While the tempo of the game may not receive much in-depth discussion. the rules committee is prepared to spend time reviewing some other potential changes to the game to keep up with the times. That includes quarterback headsets to communicate with coaches like in the NFL, eight-man officiating crews, as well as the use of tablet computers and video on the sidelines.

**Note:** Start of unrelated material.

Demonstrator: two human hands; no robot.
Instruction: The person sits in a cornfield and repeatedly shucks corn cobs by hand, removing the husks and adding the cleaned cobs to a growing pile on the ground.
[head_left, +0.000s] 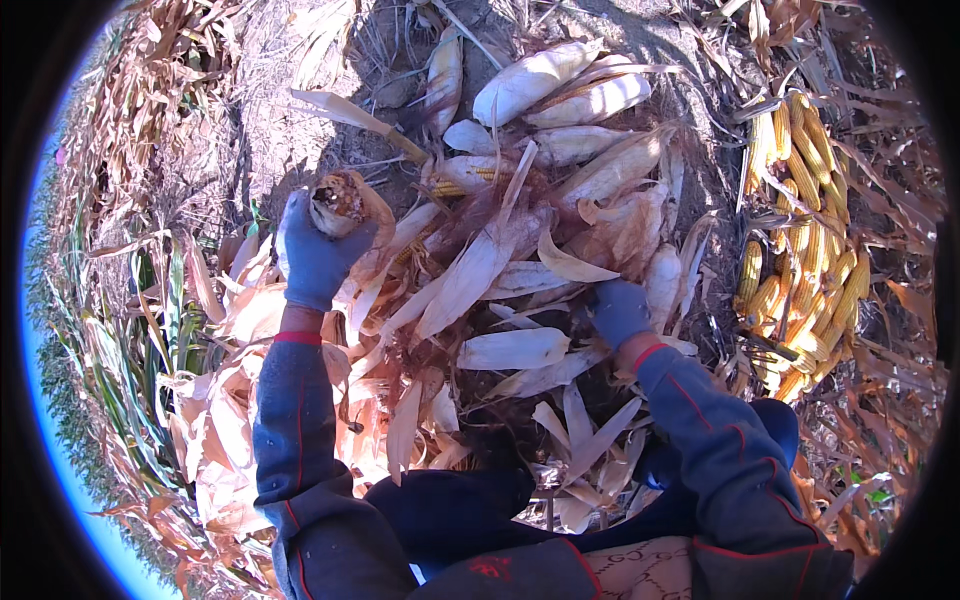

Expect the ability to use tablet devices to be received well. Tablets are a great tool and can add something to the way coaches break down the game on the sideline. Secondly, it opens the door to potential corporate sponsorships for conferences. Similar to how the NFL reached a deal with Microsoft to put Surface Pro tablets on the sidelines around the NFL, look for power conferences to cash in on their own corporate-sponsored tablet deals in short time once they can.
Autonomy at work!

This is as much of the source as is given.